Ехали мы всю ночь и только к вечеру следующего дня приехали в Касаев аул. Аул этот был в то время расположен в глубокой балке Чёрных гор, по которой виднелись и другие аулы, с северной же стороны защищались высокую горою. Ещё до въезда в аул наш конвой начал стрельбу, давая знать жителям о возвращении с добычей. Посбежалось много народу: одни смеялись над нами, другие плевались, дергали, но предводитель шайки, князь Цоцар Касаев запер нас в саклю, чем прекратил насмешки над нами толпы и стал нашим хозяином. На ноги матери надели кандалы, состоящие из двух колец, соединенных цельным железным прутом. В этих кандалах ног сжать было нельзя, ложится и вставать очень трудно. Меня не заковали, но предупредили, что в случае побега мать будет изрублена в куски. Надеясь на силу такого внушения, мне была дана полная свобода. Я мог гулять не только во дворе, но и по аулу, хотя в первые дни я боялся собак и не выходил со двора, да и самого меня считали хуже всякой собачонки.
Неделя через две мы услышали выстрелы возвращающиеся шайки джигитов, во главе которой опять был наш хозяин. Я тоже побежал за аул на встречу и увидел, что вновь везут двух пленных после оказавшихся самашкинскими казаками: Иваном Серокуровым и Спиридоном Поплутиным. Их сначала поместили у брата нашего хозяина, Боты Касаева, куда вскоре перевели и меня с матерью, а потом оба брата брали нас по очереди: у одного поживем неделю, у другого неделю и опять снова. Обращались с нами хорошо, но кормили очень плохо. Бота был грубее Цоцара, но жилось все же ничего. Казаков держали всегда в таких же кандалах, как были и у матери, но, кроме того, на ночь им надевали на шею цепь, конец которой из нашего помещения продевался через дырку в саклю хозяина, где и замыкался.
Так прошло с месяца. Однажды, сидя с матерью на дворе ,мы увидели приближающийся отряд под командую, как нам сказали, Наиба Талхика. При его приближении мы встали и он, увидя материны кандалы, отдал приказ снять их. Приказ этот исполнил был сейчас же и таким образом гнет плена был несколько облегчен. Казакам же такой льготы дано не было и потому будущее мало представляло розового, тоска же по родине казалось невыносимою, а потому Серокуров и Поплутин задумали совершить побег. Как бы отвечая их искреннему желанию, явился какой-то чеченец и предложил подпилок как средство освободиться от ножных звенящих прелестей. Конечно, пленники с радостью стали ожидать удобного момента и он не замедлил прийти. Как раз мы жили у князя Цоцара, который опять был в набеге за Сунжей, а старшим сторожем за нами оставался сын его, молодой человек. Сын отличался беспечностью и частенько ленился заходить в наше помещение, чтобы лично закандалить шеи, а приказывал через стену это сделать самим казакам и успокаивался тем, что принимал в отверстии конец цепи, который и примыкал у своей постели.

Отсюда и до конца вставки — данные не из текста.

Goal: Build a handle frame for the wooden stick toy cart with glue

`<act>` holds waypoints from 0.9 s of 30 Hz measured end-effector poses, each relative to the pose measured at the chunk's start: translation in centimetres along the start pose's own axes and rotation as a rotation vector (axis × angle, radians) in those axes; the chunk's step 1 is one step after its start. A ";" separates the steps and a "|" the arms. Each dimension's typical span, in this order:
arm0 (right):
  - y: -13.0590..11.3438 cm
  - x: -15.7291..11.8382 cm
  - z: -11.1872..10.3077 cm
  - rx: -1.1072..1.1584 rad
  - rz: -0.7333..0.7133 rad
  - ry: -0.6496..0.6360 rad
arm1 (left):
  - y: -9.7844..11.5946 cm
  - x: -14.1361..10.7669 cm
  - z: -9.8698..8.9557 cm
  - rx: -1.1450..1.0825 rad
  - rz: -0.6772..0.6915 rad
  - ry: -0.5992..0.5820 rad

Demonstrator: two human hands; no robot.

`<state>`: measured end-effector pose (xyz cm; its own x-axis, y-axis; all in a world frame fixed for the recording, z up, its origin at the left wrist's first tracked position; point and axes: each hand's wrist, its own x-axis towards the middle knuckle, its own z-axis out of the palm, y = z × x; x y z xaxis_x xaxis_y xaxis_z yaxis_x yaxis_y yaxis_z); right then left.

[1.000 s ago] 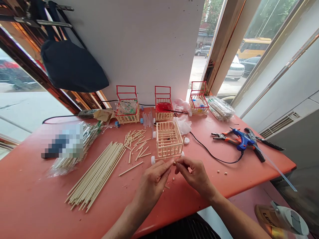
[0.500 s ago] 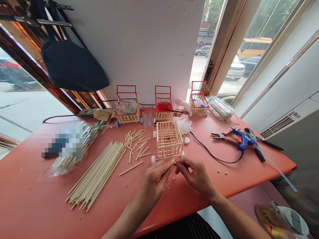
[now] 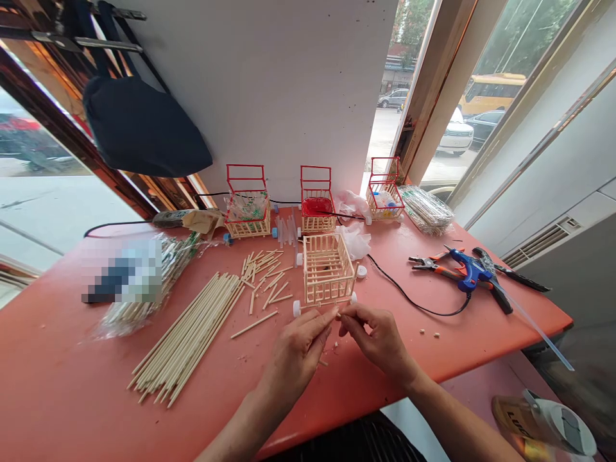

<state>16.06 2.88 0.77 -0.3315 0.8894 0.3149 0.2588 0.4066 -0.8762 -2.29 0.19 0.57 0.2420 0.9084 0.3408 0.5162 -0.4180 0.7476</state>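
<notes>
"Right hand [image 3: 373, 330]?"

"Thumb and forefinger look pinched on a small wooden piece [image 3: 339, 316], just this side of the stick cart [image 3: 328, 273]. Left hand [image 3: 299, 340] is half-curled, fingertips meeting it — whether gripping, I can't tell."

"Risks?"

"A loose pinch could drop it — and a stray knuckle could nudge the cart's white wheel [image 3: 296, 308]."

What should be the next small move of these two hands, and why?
Perhaps lift the small wooden piece toward the wheeled stick cart: the fingertips of the left hand and right hand seem to pinch it together, just on the cart's near side, so the way looks short.
</notes>
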 end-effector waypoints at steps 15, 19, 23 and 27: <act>0.2 0.0 0.1 -0.021 -0.011 0.014 | -0.3 -0.1 0.0 -0.015 0.024 0.008; 0.2 -0.1 0.1 -0.023 -0.009 0.010 | -0.2 -0.1 0.0 -0.009 0.030 0.010; 0.1 -0.2 0.1 -0.013 -0.002 0.009 | -0.2 -0.2 0.0 -0.011 0.029 0.007; 0.1 -0.1 0.1 -0.005 -0.002 0.011 | -0.3 -0.3 0.0 -0.011 0.023 0.004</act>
<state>16.03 2.79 0.61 -0.3222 0.8907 0.3205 0.2624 0.4094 -0.8738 -2.50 0.06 0.26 0.2500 0.8987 0.3603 0.5015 -0.4385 0.7458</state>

Вот этим-то и порешили воспользоваться нашим мученики: цепей на шее они не надели, конец продели хозяину и, дождавшись глухой полуночи, тихо пошли в родную сторону, куда путь был один, через гору на север. Идти им было трудно, но жажда свободы, видеть родной край, родной свой лихой Сунженский полк, родные лица - удваивались силы и они торопились уйти скорее дальше от аула, чтобы распилить свои кандалы а там...

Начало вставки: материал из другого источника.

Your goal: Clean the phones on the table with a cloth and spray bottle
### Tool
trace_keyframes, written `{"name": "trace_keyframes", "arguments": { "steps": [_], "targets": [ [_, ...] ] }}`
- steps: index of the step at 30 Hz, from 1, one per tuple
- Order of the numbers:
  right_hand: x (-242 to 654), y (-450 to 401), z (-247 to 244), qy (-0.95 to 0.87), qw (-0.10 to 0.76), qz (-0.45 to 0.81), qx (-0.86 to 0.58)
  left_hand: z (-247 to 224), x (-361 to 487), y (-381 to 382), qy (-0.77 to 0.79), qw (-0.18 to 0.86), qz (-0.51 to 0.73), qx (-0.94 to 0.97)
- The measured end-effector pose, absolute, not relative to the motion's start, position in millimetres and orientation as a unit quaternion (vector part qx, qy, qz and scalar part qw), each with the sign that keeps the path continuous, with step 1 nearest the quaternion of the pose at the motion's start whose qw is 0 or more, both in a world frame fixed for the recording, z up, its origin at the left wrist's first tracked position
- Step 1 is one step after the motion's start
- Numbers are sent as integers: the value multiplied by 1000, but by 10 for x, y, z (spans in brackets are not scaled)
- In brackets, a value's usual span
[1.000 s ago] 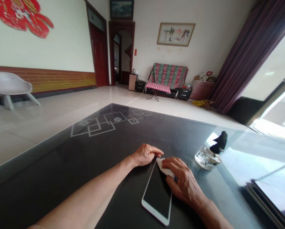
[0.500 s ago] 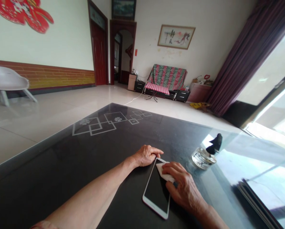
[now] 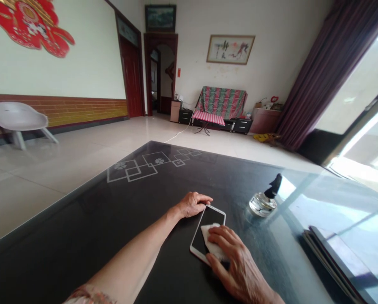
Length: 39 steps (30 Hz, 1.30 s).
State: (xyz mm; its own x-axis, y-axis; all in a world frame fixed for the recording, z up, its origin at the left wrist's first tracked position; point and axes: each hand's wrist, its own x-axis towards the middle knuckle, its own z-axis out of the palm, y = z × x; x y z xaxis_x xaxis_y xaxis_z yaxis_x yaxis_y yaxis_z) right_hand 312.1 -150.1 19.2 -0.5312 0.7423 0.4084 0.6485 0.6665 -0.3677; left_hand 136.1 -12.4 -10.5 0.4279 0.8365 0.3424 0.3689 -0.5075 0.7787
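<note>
A white-framed phone (image 3: 201, 240) with a dark screen lies face up on the dark glossy table (image 3: 119, 219). My right hand (image 3: 235, 257) presses a folded white cloth (image 3: 209, 236) onto the lower half of the screen and covers the phone's lower right part. At the phone's top left corner rests my left hand (image 3: 193, 204), its index finger stretched out past the top edge and the other fingers partly curled; it holds nothing.
A clear spray bottle (image 3: 263, 204) with a black nozzle stands right of the phone. Dark flat items (image 3: 334, 261) lie stacked at the table's right. Beyond are a white chair (image 3: 20, 117) and a cloth-covered object (image 3: 222, 102).
My right hand and the cloth have slid down the screen, from near its top to the lower half. My left hand stays at the top corner. The view has shifted slightly.
</note>
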Motion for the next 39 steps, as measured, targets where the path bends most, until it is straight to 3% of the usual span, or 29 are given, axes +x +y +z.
{"name": "trace_keyframes", "arguments": {
  "steps": [18,33,39],
  "targets": [
    [3281,-806,14,-856,305,49,-415,-194,1357,35,354,342,366,790],
    [3054,-1255,242,-897,288,155,-298,-222,1360,57,363,366,359,778],
    [3146,-1083,137,-886,315,91,-329,-226,1365,55,366,365,361,776]
  ]
}}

В это время возвратился домой Цоцар и тот час открыл побег казаков. В ауле поднялась страшная стрельба, дикие крики. Догадавшись, что их уже хватились, беглецы спрятались в чаще, сидят не дышат. Быть может и удалось бы каким чудом укрыться от врагов, но проклятые собаки скоро открыли их убежище и громким лаем дали знать не менее свирепым и диким своим хозяевам. Что было ужасно: с горы они не шли, а катились от всевозможных ударов и были водворены на прежнюю квартиру все в крови. На утро начался суд. Многие решают побить гяуров-собак, иные оставить, наконец кто-то подал мысль - заставить их рвать бороды друг у друга. Совет этот пришелся всем по душе и лица стариков осклабились от предстоящего удовольствия, показывая крупные белые зубы. Поставили пленных в круг и приказали начинать. Я вертелся тут же. Поплутин дернул Серокурова больновато, Серокурова обиделся и дернул товарища сильнее; тот в свою очередь хватил и вырвал клочок волос, чем рассердил того, и пошло истязание до конца, пока ничего уже было выдергивать, чем и кончилось наказание. Их опять засадили, приковали и трое суток ничего не давали есть.

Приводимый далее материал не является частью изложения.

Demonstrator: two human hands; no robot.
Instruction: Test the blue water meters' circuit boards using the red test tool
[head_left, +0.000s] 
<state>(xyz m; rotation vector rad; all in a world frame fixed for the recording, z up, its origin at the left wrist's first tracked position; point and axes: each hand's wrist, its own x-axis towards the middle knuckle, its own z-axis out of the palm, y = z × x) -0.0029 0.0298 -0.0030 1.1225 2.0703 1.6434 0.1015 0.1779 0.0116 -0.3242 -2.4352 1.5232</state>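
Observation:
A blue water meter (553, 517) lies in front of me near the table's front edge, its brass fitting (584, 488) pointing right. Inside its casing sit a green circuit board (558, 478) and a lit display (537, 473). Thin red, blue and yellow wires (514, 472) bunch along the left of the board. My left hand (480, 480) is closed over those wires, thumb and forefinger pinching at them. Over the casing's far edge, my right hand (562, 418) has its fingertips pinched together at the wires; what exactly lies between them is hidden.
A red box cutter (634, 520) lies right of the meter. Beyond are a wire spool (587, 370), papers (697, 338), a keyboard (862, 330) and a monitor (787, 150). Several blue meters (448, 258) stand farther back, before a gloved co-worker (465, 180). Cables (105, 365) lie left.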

Время тянулось бесконечно долго. Наступили морозы, одежёнка наша была плохая, помещение не топилось, а железо в мороз просто жгло немилосердно шеи страдальцев-казаков. Прошла зима; наступил великий пост. Казалось, что плен наш будет вечен. Но с приближением Светлого Христового воскресенья, приближалась и наша свобода. В пятницу на Страстной неделе, хозяин приказал разбить кандалы и объявил, что сейчас повезет нас в русскую крепость. Мы не верили, но нас посадили всех на коней и с обычным конвоем отправились в русскую сторону и явились в крепость Шали.
Полковник Беликов принял нас, и всех чеченцев угостил чаем. Какое чувство волновало нас, определить трудно. От слез радости мы не могли и говорить. Полковник Беликов стал расспрашивать, не обижали ли там нас, хорошо ли кормили, и мы от радости забыли все прошлое, дали самый лучший отзыв о хозяине, который стоял тут же. Он ещё дорогой просил сказать начальству, что нам жилось хорошо. В субботу нас отправили из кр. Шали в Бердикел и Грозную, а на второй день Пасхи мы были уже дома.
По усмирении Чечни, мой князь, бывший хозяин, не раз бывал нашим гостем в станице и мы с ним вспоминали прошлое.
В станице наши родные знали место нашего плена от мирных чеченцев, с которыми, однажды, нам послали белья, черкеску, ножницы, гребешок и 3 рубля денег. Поручение посланный выполнил честно: все доставил в целости и передал, но деньги взял хозяин, как не нужную для нас вещь, а черкеску взял сын хозяина, и нам остались ножницы, да гребешок.
С тех пор прошло почти полстолетия, а память о плене свежа, и рассказ мой да поможет внукам быть более осторожными и не иметь девизом "авось".